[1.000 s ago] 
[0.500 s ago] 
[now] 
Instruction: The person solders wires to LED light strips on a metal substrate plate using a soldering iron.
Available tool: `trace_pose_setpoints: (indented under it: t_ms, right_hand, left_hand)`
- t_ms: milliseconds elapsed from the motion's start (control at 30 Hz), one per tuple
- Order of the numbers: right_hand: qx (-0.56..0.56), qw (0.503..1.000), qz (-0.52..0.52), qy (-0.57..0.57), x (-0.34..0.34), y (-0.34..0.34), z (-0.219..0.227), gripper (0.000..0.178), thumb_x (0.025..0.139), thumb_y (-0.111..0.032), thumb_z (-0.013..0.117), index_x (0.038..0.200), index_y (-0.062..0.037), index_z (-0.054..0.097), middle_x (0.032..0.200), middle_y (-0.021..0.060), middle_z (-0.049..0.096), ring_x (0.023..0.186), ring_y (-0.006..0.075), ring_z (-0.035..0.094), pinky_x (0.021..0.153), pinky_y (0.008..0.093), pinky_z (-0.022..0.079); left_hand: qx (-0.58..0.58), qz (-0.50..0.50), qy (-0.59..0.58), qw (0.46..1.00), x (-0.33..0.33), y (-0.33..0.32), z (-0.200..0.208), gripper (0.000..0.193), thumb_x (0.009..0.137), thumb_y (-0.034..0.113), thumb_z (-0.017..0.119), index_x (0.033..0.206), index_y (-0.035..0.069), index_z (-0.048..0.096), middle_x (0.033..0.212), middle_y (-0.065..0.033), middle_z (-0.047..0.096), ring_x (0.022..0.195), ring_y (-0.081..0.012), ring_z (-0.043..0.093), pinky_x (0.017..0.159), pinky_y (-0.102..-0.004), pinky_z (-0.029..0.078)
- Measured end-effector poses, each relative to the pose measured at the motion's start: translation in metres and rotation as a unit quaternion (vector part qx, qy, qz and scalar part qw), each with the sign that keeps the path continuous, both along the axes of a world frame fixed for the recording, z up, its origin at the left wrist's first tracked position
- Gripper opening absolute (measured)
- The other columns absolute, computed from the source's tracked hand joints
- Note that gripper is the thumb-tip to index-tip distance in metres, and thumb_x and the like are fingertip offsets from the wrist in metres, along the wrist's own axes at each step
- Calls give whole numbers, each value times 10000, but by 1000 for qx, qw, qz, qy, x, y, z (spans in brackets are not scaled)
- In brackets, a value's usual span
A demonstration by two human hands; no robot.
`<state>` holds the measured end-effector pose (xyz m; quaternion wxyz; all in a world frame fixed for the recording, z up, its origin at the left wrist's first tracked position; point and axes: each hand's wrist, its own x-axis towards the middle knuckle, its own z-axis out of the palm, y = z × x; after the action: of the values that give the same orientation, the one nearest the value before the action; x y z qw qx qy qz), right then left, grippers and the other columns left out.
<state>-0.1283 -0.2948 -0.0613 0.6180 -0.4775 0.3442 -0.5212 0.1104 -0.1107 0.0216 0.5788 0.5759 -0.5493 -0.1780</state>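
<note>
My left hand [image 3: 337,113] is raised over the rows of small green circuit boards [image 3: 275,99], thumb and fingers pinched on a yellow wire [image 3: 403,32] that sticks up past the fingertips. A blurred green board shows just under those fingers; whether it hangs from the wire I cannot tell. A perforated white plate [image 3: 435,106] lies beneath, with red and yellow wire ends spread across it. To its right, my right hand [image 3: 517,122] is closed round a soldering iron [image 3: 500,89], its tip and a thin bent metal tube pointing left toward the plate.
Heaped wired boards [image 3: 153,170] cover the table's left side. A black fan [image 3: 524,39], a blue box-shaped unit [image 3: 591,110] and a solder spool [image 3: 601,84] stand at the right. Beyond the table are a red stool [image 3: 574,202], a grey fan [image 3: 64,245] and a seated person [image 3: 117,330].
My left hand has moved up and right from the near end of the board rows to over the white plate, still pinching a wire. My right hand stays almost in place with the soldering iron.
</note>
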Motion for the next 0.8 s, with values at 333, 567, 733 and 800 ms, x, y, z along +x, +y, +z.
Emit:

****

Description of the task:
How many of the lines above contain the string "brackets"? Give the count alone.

Answer box:
2